__Task requirements__. Which lines have the string "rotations"? Copy all of them from the entries below.

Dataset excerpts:
* * * * * * * * *

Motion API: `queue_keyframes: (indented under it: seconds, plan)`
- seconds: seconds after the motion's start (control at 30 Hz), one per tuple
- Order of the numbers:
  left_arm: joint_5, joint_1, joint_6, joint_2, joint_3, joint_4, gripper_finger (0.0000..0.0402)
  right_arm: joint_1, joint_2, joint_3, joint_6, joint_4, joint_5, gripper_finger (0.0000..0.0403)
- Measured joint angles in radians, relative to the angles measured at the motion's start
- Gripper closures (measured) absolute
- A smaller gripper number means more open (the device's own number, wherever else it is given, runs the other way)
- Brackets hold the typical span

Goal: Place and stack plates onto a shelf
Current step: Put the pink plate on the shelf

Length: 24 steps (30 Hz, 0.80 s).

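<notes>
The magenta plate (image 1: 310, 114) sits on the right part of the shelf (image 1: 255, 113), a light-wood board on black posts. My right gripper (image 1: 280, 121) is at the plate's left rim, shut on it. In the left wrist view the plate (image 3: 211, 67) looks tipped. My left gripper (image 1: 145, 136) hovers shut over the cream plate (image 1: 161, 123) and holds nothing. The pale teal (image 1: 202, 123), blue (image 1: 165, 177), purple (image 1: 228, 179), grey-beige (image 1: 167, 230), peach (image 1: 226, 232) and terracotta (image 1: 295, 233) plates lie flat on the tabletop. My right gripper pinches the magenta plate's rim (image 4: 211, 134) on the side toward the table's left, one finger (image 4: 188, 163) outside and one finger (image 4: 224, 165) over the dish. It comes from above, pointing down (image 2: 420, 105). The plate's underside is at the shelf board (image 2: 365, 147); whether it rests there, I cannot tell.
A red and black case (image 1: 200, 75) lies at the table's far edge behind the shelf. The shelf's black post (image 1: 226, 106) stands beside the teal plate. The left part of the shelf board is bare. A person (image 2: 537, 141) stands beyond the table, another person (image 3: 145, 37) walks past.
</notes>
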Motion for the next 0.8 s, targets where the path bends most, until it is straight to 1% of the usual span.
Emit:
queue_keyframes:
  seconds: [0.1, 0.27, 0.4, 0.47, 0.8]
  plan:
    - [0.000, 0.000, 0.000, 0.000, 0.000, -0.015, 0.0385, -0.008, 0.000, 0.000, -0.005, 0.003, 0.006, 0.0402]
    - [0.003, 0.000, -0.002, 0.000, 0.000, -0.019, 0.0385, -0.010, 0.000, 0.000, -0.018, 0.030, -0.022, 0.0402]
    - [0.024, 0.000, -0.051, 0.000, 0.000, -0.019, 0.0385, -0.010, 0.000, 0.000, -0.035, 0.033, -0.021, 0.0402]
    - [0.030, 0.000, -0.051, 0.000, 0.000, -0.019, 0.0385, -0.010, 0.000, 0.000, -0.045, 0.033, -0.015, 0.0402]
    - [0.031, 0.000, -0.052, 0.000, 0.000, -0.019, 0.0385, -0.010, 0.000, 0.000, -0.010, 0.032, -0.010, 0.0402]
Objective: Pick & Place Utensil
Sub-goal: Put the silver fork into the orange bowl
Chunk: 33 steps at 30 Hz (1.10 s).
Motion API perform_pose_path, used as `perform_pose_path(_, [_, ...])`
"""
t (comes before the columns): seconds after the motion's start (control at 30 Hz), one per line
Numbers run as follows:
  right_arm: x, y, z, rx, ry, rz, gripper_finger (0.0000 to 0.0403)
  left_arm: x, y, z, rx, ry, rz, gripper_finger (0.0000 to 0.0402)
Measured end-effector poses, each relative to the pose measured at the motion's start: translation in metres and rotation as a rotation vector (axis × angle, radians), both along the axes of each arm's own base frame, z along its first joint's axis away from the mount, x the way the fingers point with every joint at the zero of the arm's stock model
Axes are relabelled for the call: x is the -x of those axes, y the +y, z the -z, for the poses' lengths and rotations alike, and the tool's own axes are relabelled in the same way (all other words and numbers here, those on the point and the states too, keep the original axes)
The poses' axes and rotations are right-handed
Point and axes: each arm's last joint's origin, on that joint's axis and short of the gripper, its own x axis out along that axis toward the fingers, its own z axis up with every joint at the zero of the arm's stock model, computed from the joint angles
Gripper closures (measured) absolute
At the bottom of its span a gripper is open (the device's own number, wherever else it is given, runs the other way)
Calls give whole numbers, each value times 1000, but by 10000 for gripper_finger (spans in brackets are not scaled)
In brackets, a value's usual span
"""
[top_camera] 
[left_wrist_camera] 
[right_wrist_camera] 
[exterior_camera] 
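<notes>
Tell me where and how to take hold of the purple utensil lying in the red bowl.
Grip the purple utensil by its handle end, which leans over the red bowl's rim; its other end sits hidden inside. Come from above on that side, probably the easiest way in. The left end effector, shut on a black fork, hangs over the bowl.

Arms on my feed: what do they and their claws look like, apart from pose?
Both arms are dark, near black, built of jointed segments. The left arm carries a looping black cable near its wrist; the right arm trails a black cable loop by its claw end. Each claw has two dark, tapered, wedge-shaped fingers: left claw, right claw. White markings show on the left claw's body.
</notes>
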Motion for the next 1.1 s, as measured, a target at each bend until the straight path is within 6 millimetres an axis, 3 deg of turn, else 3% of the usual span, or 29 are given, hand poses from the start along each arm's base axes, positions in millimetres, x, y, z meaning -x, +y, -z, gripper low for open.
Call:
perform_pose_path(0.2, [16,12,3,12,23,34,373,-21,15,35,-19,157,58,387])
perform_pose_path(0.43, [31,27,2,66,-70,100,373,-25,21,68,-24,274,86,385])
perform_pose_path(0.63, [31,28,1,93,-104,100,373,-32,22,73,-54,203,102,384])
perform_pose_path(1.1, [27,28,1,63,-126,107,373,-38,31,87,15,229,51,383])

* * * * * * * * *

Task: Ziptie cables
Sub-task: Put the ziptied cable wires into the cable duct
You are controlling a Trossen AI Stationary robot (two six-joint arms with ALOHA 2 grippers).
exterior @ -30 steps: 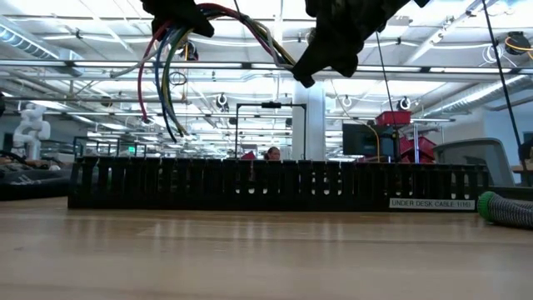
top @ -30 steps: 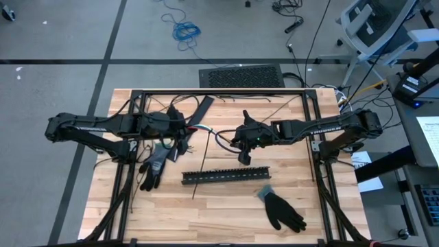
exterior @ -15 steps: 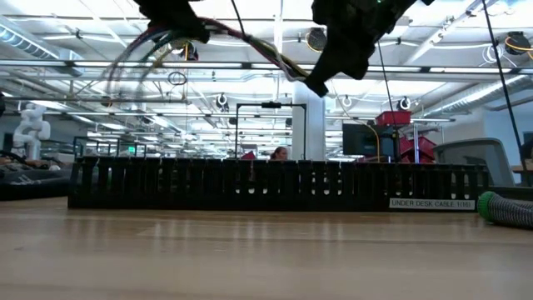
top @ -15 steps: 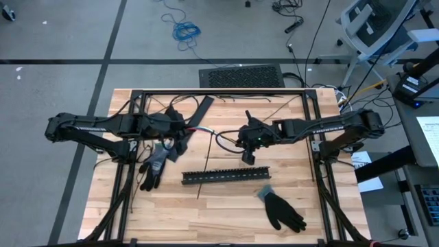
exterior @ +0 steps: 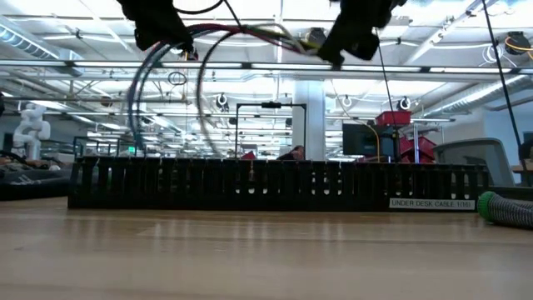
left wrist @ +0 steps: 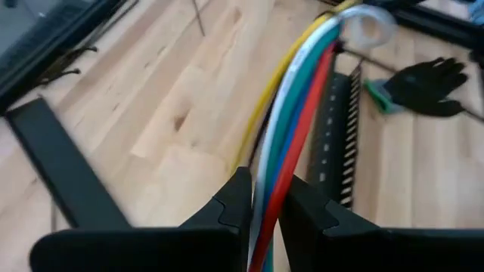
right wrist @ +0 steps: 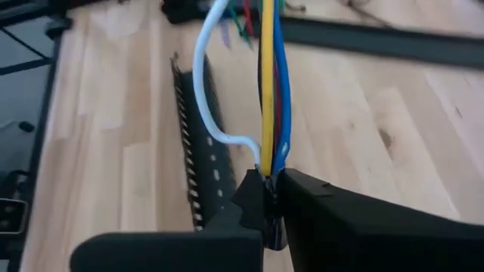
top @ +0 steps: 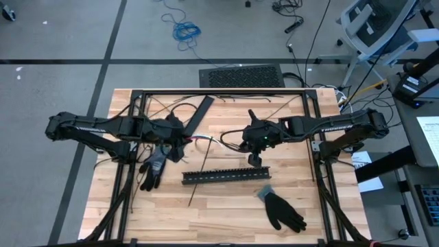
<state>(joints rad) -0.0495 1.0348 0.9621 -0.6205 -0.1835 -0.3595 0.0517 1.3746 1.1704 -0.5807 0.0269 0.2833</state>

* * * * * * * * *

__Your response__.
Axes are relabelled for the call: x is the -x of those axes, y the +y, z the -z, for the poses' lengths and rotations alike, and the tool's own axes are relabelled in the same way (all other words and numbers here, those on the point and the states too, keep the original axes)
The poses' axes and rotations are right-handed

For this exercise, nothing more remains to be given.